SURF has officially become a charity after successfully progressing an application for charitable status with the Office of the Scottish Charity Regulator.

The SURF Board of Directors decided that the organisation should apply for charitable status in 2017 in order to more clearly demonstrate its key objectives to current and prospective stakeholders in all sectors.

These key objectives, as stated in the organisation’s governing documents, are:

  • To prevent and relieve poverty (including relief of unemployment) and seek to reduce health inequalities and other forms of disadvantage among people living in Scotland; and
  • To advance citizenship and community development, including rural and urban regeneration, in Scotland; through:
  1. developing and promoting policy and practice in the field of community regeneration;
  2. providing training, education and public debate on issues relevant to community regeneration;
  3. contributing to the alleviation of poverty, the relief of unemployment, reduction in health inequalities and other forms of disadvantage through assisting the establishment of model projects and promotion of best practice; and
  4. commissioning and publishing research on matters relating to community regeneration.

Andy Milne, SURF Chief Executive, said: “Becoming a charity was a natural development for the SURF Board. Since SURF was formed in 1992 it has always operated as a not-for-profit membership body focused on supporting regeneration processes that improve lives in Scotland’s most socially and economically challenged communities. Charitable registration will help us to highlight this social purpose more effectively and inclusively to those who are less familiar with our work.”

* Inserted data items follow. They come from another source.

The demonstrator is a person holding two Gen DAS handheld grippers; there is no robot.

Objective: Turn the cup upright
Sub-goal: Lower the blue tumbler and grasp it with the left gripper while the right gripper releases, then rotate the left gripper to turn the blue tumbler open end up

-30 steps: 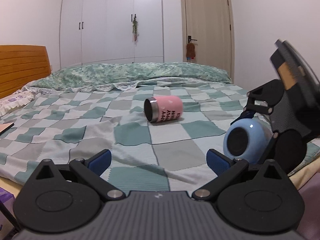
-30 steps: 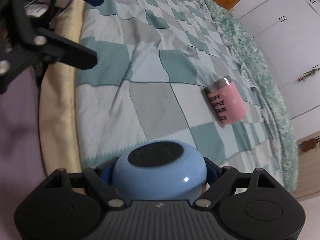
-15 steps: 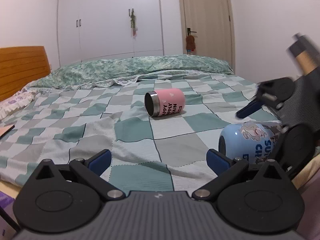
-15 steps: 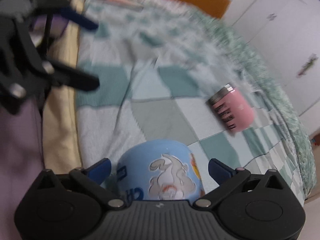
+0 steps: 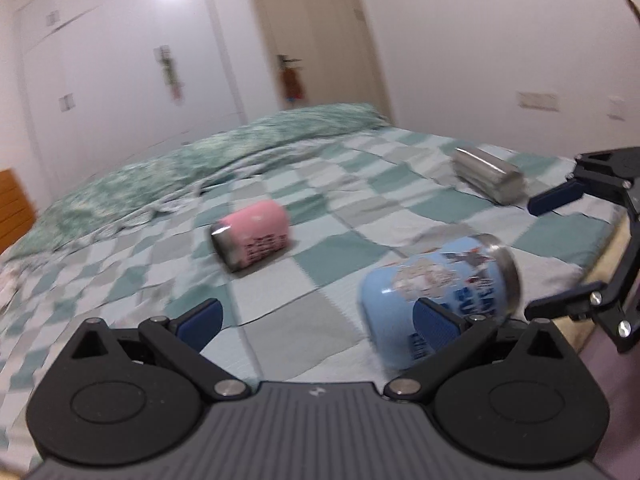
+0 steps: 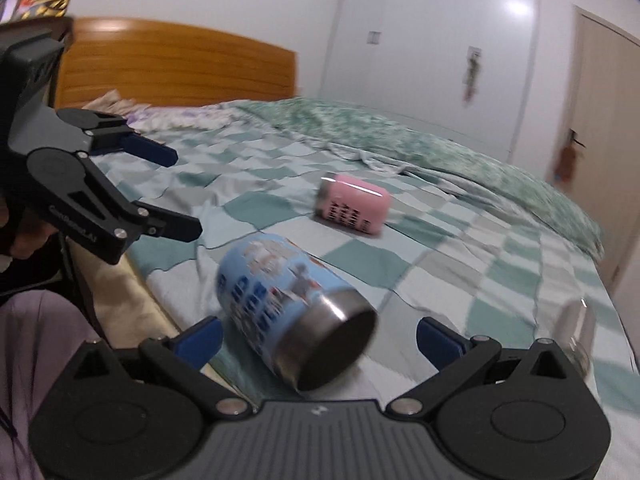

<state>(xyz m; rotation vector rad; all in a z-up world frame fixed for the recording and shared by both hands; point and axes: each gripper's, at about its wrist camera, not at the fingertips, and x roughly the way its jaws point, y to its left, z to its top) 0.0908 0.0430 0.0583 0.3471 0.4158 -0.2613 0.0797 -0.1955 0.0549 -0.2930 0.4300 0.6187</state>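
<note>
Checkered bedspread (image 6: 500, 280), white wardrobe (image 6: 432, 40); both hand-held grippers (image 5: 316, 316) (image 6: 318, 338) spread, nothing held.

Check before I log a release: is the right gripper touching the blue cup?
Apart. The right wrist view shows the right gripper open, with checked bedspread visible between each pad and the blue cup.
</note>
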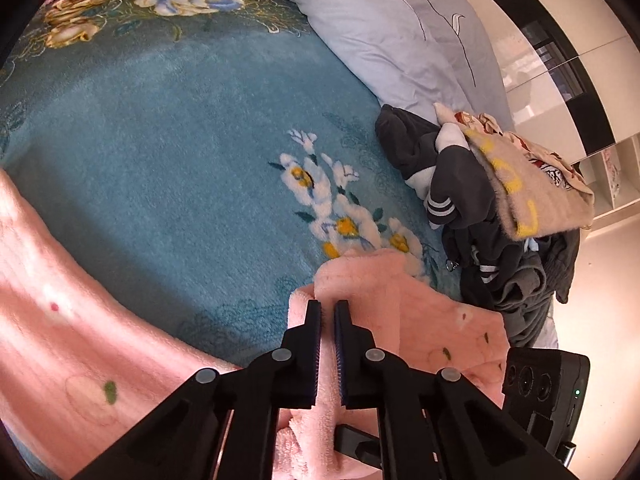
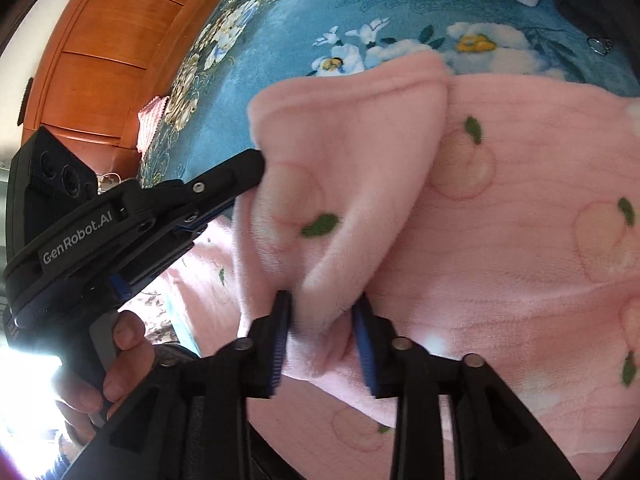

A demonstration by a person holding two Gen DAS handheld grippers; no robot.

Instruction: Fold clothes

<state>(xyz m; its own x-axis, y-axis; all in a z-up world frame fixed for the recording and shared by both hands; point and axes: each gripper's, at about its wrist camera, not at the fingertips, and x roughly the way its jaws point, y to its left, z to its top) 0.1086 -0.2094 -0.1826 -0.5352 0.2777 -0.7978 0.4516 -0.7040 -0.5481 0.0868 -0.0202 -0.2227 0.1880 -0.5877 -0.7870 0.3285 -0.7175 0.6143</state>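
While the pink fleece garment (image 1: 420, 312) with its peach print lies spread over the blue floral bed blanket (image 1: 180, 152), both tools are gripping it, so the step in hand looks like carrying a fold across. Starting at the left, the left hand-held gripper (image 1: 328, 308) has its fingers drawn nearly together on a doubled edge of the pink fleece, with more of the cloth trailing off to its left and below it. In the right wrist view that same tool enters from the left and bites the near corner of a lifted flap. Further right, the right hand-held gripper (image 2: 324, 312) pinches a bunched ridge of the flap between its blue pads (image 2: 366, 344); the rest of the garment lies flat to its right and ahead. Beyond the left hand-held gripper, up and to its right, sits a pile of dark clothes (image 1: 480, 208) with a beige one on top, apparently waiting. The next move probably calls for both tools to travel together, laying the flap down evenly over the flat part, then releasing only once the edges line up.
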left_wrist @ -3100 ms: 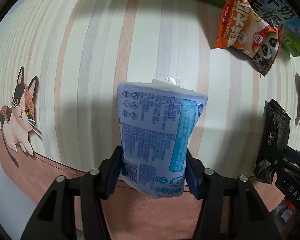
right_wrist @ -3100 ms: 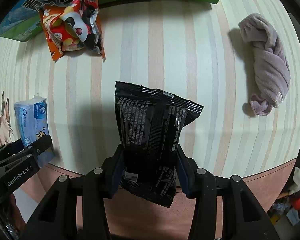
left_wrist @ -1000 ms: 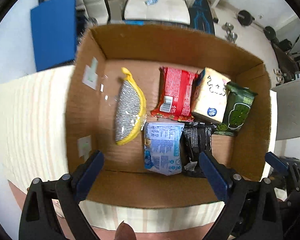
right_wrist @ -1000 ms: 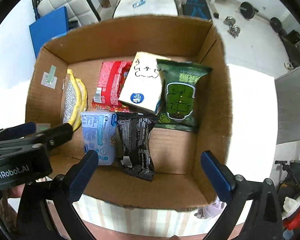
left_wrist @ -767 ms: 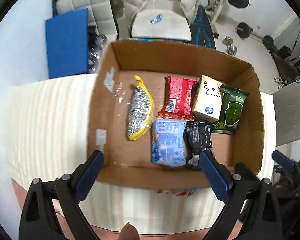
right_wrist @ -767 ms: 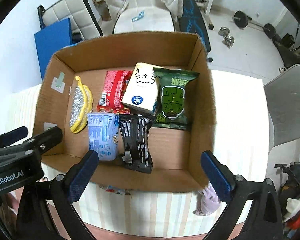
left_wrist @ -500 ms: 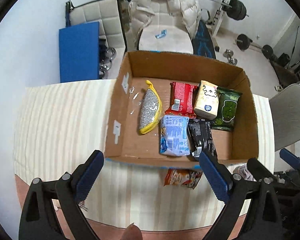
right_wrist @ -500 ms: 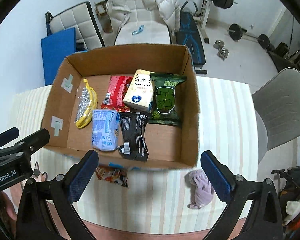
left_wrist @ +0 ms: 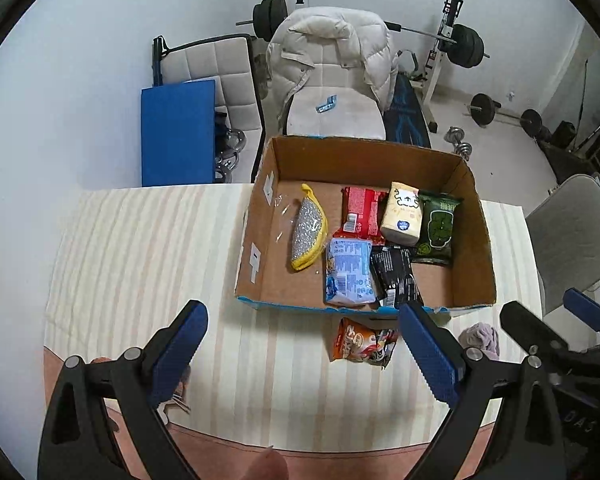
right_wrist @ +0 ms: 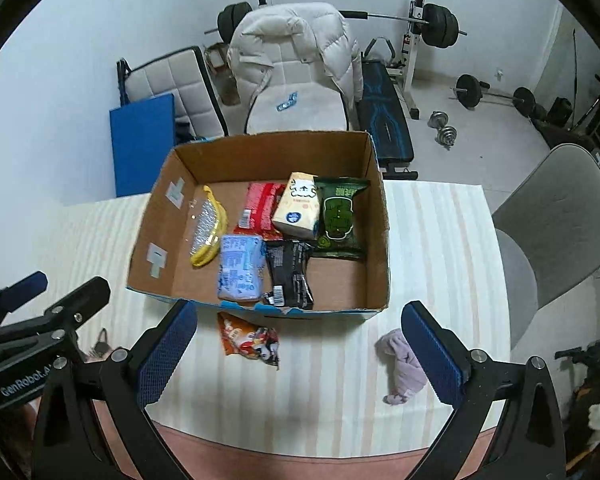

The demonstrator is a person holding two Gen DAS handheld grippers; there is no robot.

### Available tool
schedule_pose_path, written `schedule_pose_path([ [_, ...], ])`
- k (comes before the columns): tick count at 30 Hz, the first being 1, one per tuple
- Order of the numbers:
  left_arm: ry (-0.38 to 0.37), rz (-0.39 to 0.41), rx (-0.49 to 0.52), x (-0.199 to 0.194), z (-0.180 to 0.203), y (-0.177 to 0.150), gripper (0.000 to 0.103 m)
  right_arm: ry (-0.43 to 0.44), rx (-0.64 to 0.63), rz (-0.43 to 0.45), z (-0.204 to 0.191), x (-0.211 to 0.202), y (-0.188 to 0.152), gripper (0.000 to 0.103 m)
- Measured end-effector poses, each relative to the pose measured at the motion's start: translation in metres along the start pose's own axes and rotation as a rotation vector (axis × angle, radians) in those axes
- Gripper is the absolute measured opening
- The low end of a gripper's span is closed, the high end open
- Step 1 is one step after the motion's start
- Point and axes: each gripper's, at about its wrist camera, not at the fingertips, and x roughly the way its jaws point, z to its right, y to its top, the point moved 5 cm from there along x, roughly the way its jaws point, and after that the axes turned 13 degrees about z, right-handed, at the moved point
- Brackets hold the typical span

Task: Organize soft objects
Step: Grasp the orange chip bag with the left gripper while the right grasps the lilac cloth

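Two soft items remain outside the cardboard box: the orange snack bag on the striped table, touching the box's near wall at 6 o'clock, and the lilac cloth near its 5 o'clock corner.

Both claws empty, jaws spread wide: left gripper, right gripper. We hold them high over the near table edge.

Inside the box: blue wipes pack and black packet side by side at the near wall, touching.

Next pick, in our judgement: drop the left gripper onto the snack bag and the right onto the cloth. Approach steeply, since the bag lies tight against the box wall; pinch across its middle. Gather the cloth at its bulk so no tail drags.

Against three seconds back: each claw then clamped a pack over the table; both packs now lie in the box. Over the last second we have pulled back, box shrinking in view.
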Motion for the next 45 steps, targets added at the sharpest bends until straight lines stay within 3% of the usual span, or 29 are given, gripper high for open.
schedule_pose_path([
  [4, 0.023, -0.029, 0.019, 0.011, 0.005, -0.014, 0.098, 0.020, 0.040, 0.003, 0.009, -0.007, -0.003, 0.103],
  [8, -0.007, -0.163, 0.007, 0.048, 0.014, -0.046, 0.098, -0.002, 0.094, -0.046, 0.038, 0.002, -0.022, 0.103],
  [11, -0.090, -0.334, -0.124, 0.093, 0.017, -0.081, 0.098, -0.041, 0.141, -0.095, 0.070, 0.017, -0.045, 0.103],
  [14, -0.179, -0.489, -0.371, 0.137, 0.015, -0.118, 0.097, -0.088, 0.187, -0.146, 0.104, 0.036, -0.070, 0.103],
  [17, -0.228, -0.560, -0.586, 0.162, 0.015, -0.145, 0.097, -0.117, 0.236, -0.182, 0.130, 0.054, -0.090, 0.103],
  [19, -0.250, -0.586, -0.677, 0.173, 0.021, -0.157, 0.097, -0.132, 0.268, -0.207, 0.146, 0.066, -0.105, 0.103],
  [23, -0.241, -0.584, -0.733, 0.186, 0.032, -0.168, 0.096, -0.157, 0.279, -0.233, 0.161, 0.082, -0.123, 0.103],
  [24, -0.236, -0.571, -0.740, 0.188, 0.034, -0.169, 0.089, -0.161, 0.277, -0.242, 0.163, 0.086, -0.128, 0.103],
  [26, -0.218, -0.547, -0.738, 0.189, 0.035, -0.171, 0.081, -0.160, 0.273, -0.252, 0.165, 0.094, -0.134, 0.103],
  [27, -0.221, -0.537, -0.723, 0.188, 0.038, -0.171, 0.064, -0.161, 0.266, -0.265, 0.166, 0.098, -0.137, 0.103],
  [28, -0.222, -0.541, -0.697, 0.187, 0.041, -0.173, 0.054, -0.159, 0.262, -0.272, 0.165, 0.102, -0.138, 0.102],
  [31, -0.218, -0.550, -0.601, 0.177, 0.044, -0.178, 0.039, -0.162, 0.239, -0.292, 0.165, 0.112, -0.142, 0.099],
  [38, -0.067, -0.532, -0.216, 0.144, 0.026, -0.196, 0.037, -0.162, 0.218, -0.374, 0.171, 0.148, -0.154, 0.084],
  [43, -0.061, -0.563, -0.168, 0.130, 0.010, -0.216, 0.038, -0.120, 0.196, -0.463, 0.166, 0.167, -0.173, 0.043],
  [45, -0.097, -0.582, -0.214, 0.124, 0.002, -0.220, 0.038, -0.098, 0.178, -0.491, 0.159, 0.167, -0.180, 0.043],
])
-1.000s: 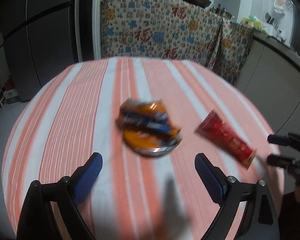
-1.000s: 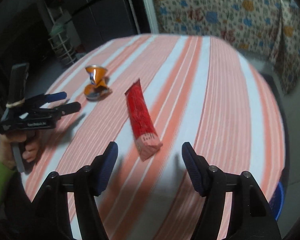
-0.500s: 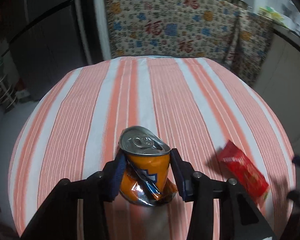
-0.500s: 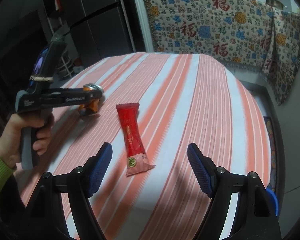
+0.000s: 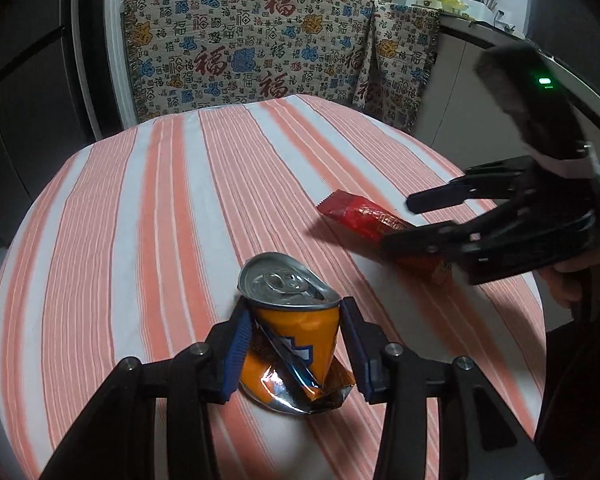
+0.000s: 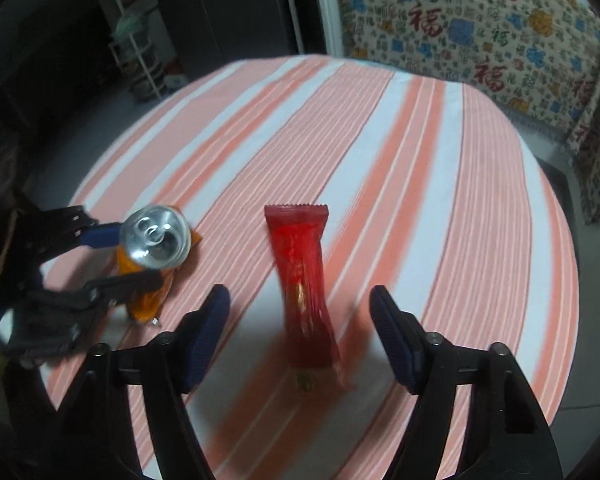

SURF is Scottish Charity Number SC047438 and one of more than 24,000 registered charities in Scotland. The organisation is also maintaining its status as a company limited by guarantee (Companies House no. SC 154 598).

SURF’s charitable status confirmation comes midway during its 25th anniversary year. Anniversary plans include a free upcoming Annual Conference at the end of August that asks, ‘What Has Regeneration Ever Done For Us?’